Chocolate Sweet Potato Pie with Strawberry Gelee
- ½ cup dates
- 2 cups walnuts preferably soaked and dehydrated
- 4 sweet potatoes baked and peeled
- ½ cup cocoa powder
- ⅛ teaspoon unrefined salt
- ¼ cup ghee could sub coconut oil or butter
- 7 tablespoons honey just short of ½ cup
- ¼ cup cold water or cold coffee, for extra intensity
- 2 tablespoons gelatin powder
- 250 g strawberries approximately 14 medium, or 9 oz.
- sweetener of choice to taste
- 2 tablespoons water
- 1 tablespoon gelatin powder
- Blend dates in food processor until the dates are in small pieces.
- Add nuts and process until mixed.
- Distribute clumps of dough around a pie plate, then use your hands to flatten and spread evenly on the bottom and up the sides.
- Sprinkle gelatin over water and let sit.
- Blend sweet potatoes, cocoa powder, and salt in a food processor or blender.
- Melt ghee and honey in a small pot (double boiler is ideal).
- Add the water/gelatin mix and stir until dissolved and immediately take it off heat. Don't let it boil or the gelatin won't set.

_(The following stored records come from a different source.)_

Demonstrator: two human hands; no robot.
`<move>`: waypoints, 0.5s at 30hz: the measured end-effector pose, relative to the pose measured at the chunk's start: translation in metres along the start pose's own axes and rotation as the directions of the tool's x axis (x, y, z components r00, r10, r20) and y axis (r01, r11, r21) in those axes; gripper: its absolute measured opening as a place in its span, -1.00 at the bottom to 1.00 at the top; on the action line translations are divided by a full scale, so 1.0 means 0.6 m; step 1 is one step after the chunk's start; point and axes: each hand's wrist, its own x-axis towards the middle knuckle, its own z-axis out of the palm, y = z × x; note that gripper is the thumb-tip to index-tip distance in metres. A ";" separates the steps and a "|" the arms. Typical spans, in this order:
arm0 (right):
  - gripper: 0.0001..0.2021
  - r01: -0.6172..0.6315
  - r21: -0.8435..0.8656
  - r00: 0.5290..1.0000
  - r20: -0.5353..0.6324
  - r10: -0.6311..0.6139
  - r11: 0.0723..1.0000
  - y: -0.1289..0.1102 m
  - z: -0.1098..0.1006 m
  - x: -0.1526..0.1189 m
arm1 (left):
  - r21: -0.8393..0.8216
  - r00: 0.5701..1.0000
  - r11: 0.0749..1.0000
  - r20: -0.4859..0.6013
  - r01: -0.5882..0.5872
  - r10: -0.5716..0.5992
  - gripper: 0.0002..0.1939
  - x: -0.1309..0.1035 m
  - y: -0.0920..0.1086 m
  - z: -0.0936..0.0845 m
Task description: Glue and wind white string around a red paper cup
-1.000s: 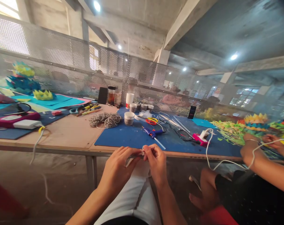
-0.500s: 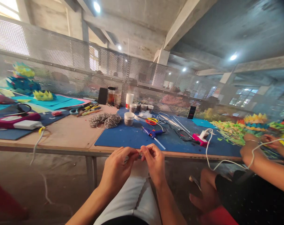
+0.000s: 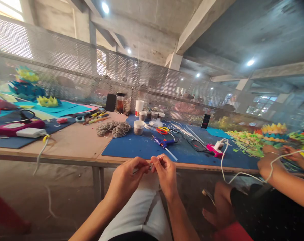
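Close together over my lap, just off the table's front edge, both hands pinch something thin. My left hand (image 3: 130,170) is closed, thumb against fingertips. My right hand (image 3: 164,169) is closed too, its fingertips almost touching the left ones. What they hold is mostly hidden; only a slim, pale bit shows between the fingers, too small to name. Beyond them on the blue mat (image 3: 127,147) lies a blue glue gun (image 3: 163,142) with a clear glue stick (image 3: 171,154) poking out. A paper cup (image 3: 139,127) stands behind it, with a grey cord bundle (image 3: 113,129) to its left.
Orange-and-yellow-handled scissors (image 3: 162,129), several small cups and a leaning phone (image 3: 205,121) are farther back. A pink power strip (image 3: 214,149) trails a white cable (image 3: 238,172) off the edge. Another person's arm (image 3: 280,170) is at right, beside paper scraps (image 3: 249,142). Pliers (image 3: 98,117) lie left.
The view has shifted very slightly. Both hands keep nearly the same pinch and place, with only slight finger movement.
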 end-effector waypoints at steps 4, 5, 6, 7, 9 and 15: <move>-0.71 -0.012 -0.001 1.000 0.009 0.012 1.000 -0.001 -0.001 -0.002 | 0.015 1.000 1.000 0.028 0.002 -0.002 -0.83 -0.001 0.001 -0.003; -0.71 -0.013 0.000 1.000 0.010 0.013 1.000 -0.001 -0.001 -0.002 | 0.010 0.999 1.000 0.039 0.007 -0.008 -0.80 -0.002 0.002 -0.004; -0.71 -0.013 0.001 1.000 0.010 0.013 1.000 0.000 -0.001 -0.002 | 0.004 0.999 1.000 0.051 0.011 -0.011 -0.79 -0.002 0.002 -0.004; -0.71 -0.012 0.002 1.000 0.008 0.012 1.000 0.000 -0.001 -0.003 | -0.002 0.998 1.000 0.060 0.011 -0.011 -0.77 -0.003 0.002 -0.004; -0.72 -0.007 0.006 1.000 0.006 0.007 1.000 0.001 0.000 -0.003 | -0.015 0.998 1.000 0.062 0.011 -0.010 -0.80 -0.003 0.002 -0.002; -0.70 -0.002 0.007 1.000 0.012 0.002 1.000 0.003 0.001 -0.002 | 0.024 1.000 0.999 0.009 -0.030 0.030 -0.87 -0.002 -0.002 0.000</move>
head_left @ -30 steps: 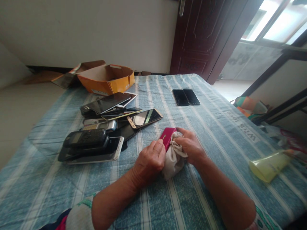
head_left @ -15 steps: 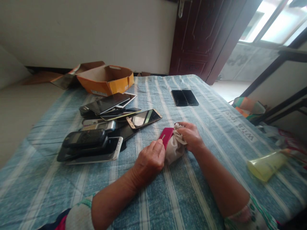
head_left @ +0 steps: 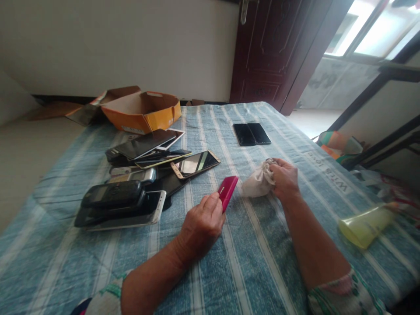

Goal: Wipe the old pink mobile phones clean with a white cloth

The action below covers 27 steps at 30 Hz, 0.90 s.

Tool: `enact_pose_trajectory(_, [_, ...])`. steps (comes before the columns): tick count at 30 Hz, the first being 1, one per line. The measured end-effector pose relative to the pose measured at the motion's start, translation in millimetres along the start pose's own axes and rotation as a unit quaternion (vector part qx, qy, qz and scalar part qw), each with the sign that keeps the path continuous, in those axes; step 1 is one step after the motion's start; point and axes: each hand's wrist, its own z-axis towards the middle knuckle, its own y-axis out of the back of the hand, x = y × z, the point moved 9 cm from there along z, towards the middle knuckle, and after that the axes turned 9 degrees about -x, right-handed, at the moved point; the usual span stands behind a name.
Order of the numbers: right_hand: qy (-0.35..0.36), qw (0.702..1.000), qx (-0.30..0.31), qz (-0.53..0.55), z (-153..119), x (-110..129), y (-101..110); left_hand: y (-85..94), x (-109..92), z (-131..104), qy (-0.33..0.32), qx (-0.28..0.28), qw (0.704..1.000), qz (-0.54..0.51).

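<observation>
A magenta mobile phone (head_left: 229,190) is held by its lower left edge in my left hand (head_left: 204,218), tilted above the striped cloth. My right hand (head_left: 285,178) is closed around a bunched off-white cloth (head_left: 258,181), whose loose end hangs to the left. A gap separates the cloth from the phone. Just beyond my left hand lies a gold phone (head_left: 196,164) with its screen up. It rests against a jumbled pile of phones, among them a black handset (head_left: 113,195) and a white-edged phone (head_left: 157,210).
Two black phones (head_left: 252,134) lie side by side farther back. An open orange cardboard box (head_left: 141,116) stands at the far left on the blue striped bed cover (head_left: 183,280). A yellow translucent piece (head_left: 364,225) lies at the right. Beyond are a wall and a dark red door (head_left: 265,52).
My right hand has drawn the cloth off the magenta phone, moving right and slightly away. My left hand keeps the phone in about the same place, now more tilted.
</observation>
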Motion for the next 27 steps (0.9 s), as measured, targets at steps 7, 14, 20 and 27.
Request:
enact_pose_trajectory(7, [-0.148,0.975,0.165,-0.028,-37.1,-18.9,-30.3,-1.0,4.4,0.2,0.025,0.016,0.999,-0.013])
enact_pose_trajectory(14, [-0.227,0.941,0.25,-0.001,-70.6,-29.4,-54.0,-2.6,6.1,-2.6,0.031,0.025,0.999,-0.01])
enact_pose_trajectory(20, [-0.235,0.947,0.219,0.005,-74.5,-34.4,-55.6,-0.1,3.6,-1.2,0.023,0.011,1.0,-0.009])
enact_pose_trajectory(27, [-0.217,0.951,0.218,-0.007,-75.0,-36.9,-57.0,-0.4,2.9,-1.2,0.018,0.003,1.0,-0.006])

- Pour the warm liquid into the cocoa mixture as the machine is running.
- Process until well mixed, pour into crust.
- Sprinkle gelatin in water.
- Puree strawberries in a food processor or blender until smooth.
- Add sweetener until desired sweetness is achieved (this will depend on the sweetness of your strawberries. I used about 1 Tbsp of honey)
- Warm water/gelatin in double boiler until dissolved, immediately add to strawberry puree while machine is running.
- Pour gelee mixture on top of semi-set chocolate filling.
- Chill the pie until set, about 5 hrs in the fridge.
- Cut and to serve to enjoy a slice of silky smooth goodness!
I’m Naomi, originally from Canada but, after a few years in the US, am now a wife to Michal and mom to four in Slovakia. You’ll also find photos of life in this country. I love the mountains, especially the alpine, and things natural and handmade. I search for beauty in every environment and circumstance around me.
You can connect with Naomi at her blog, Almost Bananas, which is a is a little piece of the internet devoted to food using ‘real food’ ingredients. It’s a place for you to find inspiration for your palate, whether you are a novice cook or a seasoned chef. Recipes are simple and range from traditional favourites to original ideas.
Wow, this looks really good! I never would thought that strawberry could be paired with sweet potato! This is very possibly a pie that my oldest would eat since it combines her two favorite foods, and is allergen friendly for us. And making everything in the food processor makes it very easy; thank you for sharing, can’t wait to try this one.
I’m so glad it’s allergen friendly for you. It really is very easy, and who doesn’t want easy and delicious? I hope you enjoy!